At the mention of dinner and a meal, an idea came to me.
“Tell your Chief that we will join him shortly, but first let me make him an offering. Let me paint him a picture of Dragon, the symbol of our union.”
George spoke to his Chief with great enthusiasm and the Chief agreed. I began to paint the picture, paying close attention to Dragon’s every detail, his colors, feathers, beak, everything, and felt an ease and fluidity in my strokes I had not felt before.
As I reached for a dab of chartreuse paint, I noticed I had run out of colors. My palette was dry and I had no more paint to replenish it. My enchanting experiences had made me forget all about replacing my old paint set with a fresh one. What was I to do?
In my anguish and moment of stress, Dragon flapped his wings, distracting me from my dilemma. As I watched him a miraculous thing began to occur. I gasped for breath, as slowly the colors of his wings and body began to come undone. They seemed to leap into the air, sparkling in tiny fragments of dust and move as if in a graceful dance.
Suddenly, the particles landed on my palette and turned into puddles of paint, giving me all of the colors I needed to complete my canvas. I stared, amazed at my palette and then at Dragon, who was now completely devoid of color, save for white.

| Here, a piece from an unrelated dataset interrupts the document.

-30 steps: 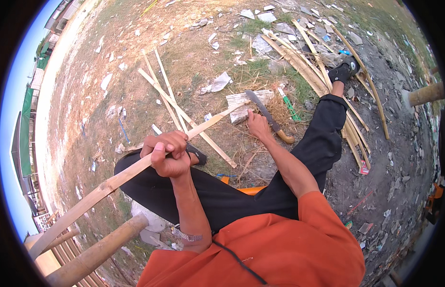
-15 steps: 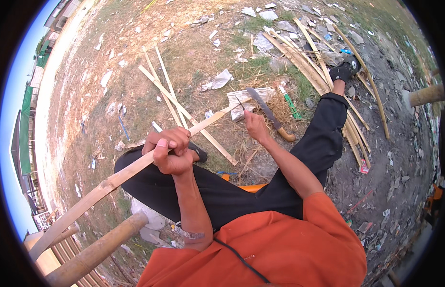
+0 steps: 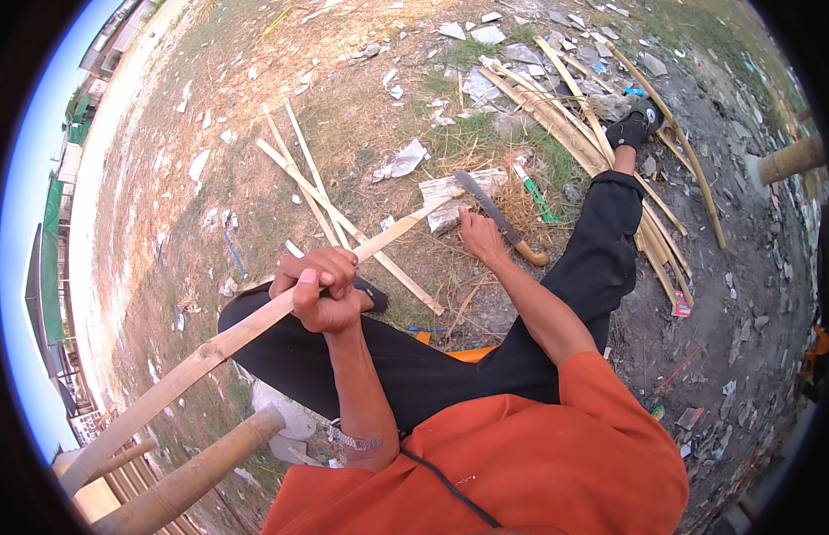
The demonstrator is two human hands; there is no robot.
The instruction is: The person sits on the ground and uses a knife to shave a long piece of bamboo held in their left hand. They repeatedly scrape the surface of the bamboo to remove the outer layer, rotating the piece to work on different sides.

His purity reminded me of the palace I had envisioned paradise to be. The great stone wall and exquisite fabrics, however, no longer interested me. I had found a new meaning for paradise: unity. Dragon brought us Portuguese and the Tupi Indians together. With this, we could build our own version of paradise.
So, how do you paint paradise? You don’t, but a parrot could paint paradise for you, and Dragon was just such a bird.